== PROBLEM DESCRIPTION ==
Each record must be copied in full and unchanged; any image it holds is excluded.

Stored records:
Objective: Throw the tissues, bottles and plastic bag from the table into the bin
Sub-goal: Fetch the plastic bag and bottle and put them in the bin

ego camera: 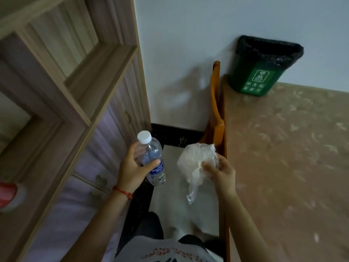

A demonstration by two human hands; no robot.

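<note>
On your left you see a tall wooden cabinet point(62, 95) with open shelves up top. Lower down it has pale purple doors point(105, 148) with small dark handles point(128, 115). Something red and white point(8, 195) sits at the far left edge, too blurred to name. In front of you is a plain white wall point(188, 44). A dark baseboard point(173, 135) runs along the bottom of it. An orange wooden chair point(217, 114) stands beside the wall, pushed up close. The floor point(179, 208) below you is pale and shiny. At the bottom you can see a white shirt point(162, 250) with red letters on it.
</note>
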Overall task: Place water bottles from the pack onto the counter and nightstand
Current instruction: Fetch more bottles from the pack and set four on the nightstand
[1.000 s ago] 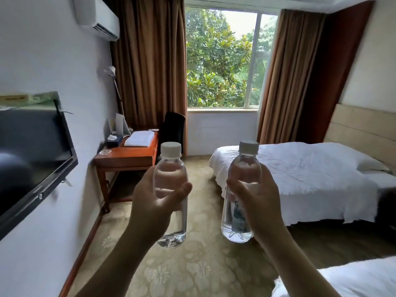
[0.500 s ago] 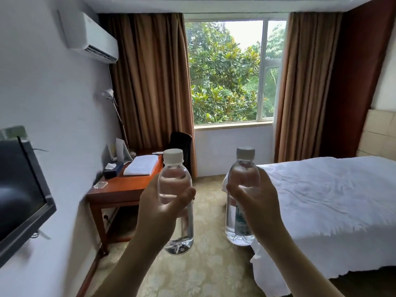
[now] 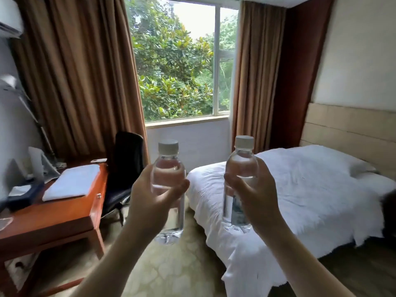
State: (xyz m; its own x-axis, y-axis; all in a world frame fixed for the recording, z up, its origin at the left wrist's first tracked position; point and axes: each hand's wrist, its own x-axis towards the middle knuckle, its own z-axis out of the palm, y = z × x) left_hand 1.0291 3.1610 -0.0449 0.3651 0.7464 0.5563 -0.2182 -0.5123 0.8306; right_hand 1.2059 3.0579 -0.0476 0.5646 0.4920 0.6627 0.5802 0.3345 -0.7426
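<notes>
I hold two clear water bottles with white caps upright in front of me. My left hand [image 3: 150, 200] grips the left bottle [image 3: 168, 168] around its middle. My right hand [image 3: 255, 198] grips the right bottle [image 3: 241, 163], which carries a blue-green label low on its side. Both bottles hang in the air above the carpet, between the wooden desk [image 3: 53, 217] on the left and the bed [image 3: 300, 189] on the right. No bottle pack and no nightstand are in view.
The desk carries a folded white towel [image 3: 72, 182], a dark tissue box [image 3: 21, 195] and a small remote. A black chair [image 3: 126, 168] stands behind it. Brown curtains flank the window [image 3: 182, 61]. Patterned carpet [image 3: 167, 273] runs between desk and bed.
The view has advanced into the room and turned right: the wall TV has left the frame, and the desk and bed are closer. Both hands keep the same grip on the bottles.
</notes>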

== RESULT ==
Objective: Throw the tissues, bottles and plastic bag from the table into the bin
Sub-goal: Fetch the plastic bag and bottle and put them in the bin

ego camera: 

A demonstration by two human hands; no robot.

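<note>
On your left you see a tall wooden cabinet point(62, 95) with open shelves up top. Lower down it has pale purple doors point(105, 148) with small dark handles point(128, 115). Something red and white point(8, 195) sits at the far left edge, too blurred to name. In front of you is a plain white wall point(188, 44). A dark baseboard point(173, 135) runs along the bottom of it. An orange wooden chair point(217, 114) stands beside the wall, pushed up close. The floor point(179, 208) below you is pale and shiny. At the bottom you can see a white shirt point(162, 250) with red letters on it.
</note>
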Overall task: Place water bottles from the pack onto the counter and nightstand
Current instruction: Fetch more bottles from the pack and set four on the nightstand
[1.000 s ago] 
[0.500 s ago] 
[now] 
State: (xyz m; its own x-axis, y-axis; all in a world frame fixed for the recording, z up, its origin at the left wrist's first tracked position; point and axes: each hand's wrist, its own x-axis towards the middle knuckle, its own z-axis out of the palm, y = z × x) left_hand 1.0291 3.1610 -0.0449 0.3651 0.7464 0.5563 -0.2182 -0.5123 0.8306; right_hand 1.2059 3.0579 -0.0476 0.5646 0.4920 0.6627 0.5802 0.3345 -0.7426
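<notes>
I hold two clear water bottles with white caps upright in front of me. My left hand [image 3: 150, 200] grips the left bottle [image 3: 168, 168] around its middle. My right hand [image 3: 255, 198] grips the right bottle [image 3: 241, 163], which carries a blue-green label low on its side. Both bottles hang in the air above the carpet, between the wooden desk [image 3: 53, 217] on the left and the bed [image 3: 300, 189] on the right. No bottle pack and no nightstand are in view.
The desk carries a folded white towel [image 3: 72, 182], a dark tissue box [image 3: 21, 195] and a small remote. A black chair [image 3: 126, 168] stands behind it. Brown curtains flank the window [image 3: 182, 61]. Patterned carpet [image 3: 167, 273] runs between desk and bed.
The view has advanced into the room and turned right: the wall TV has left the frame, and the desk and bed are closer. Both hands keep the same grip on the bottles.
</notes>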

There's nothing more to this exercise.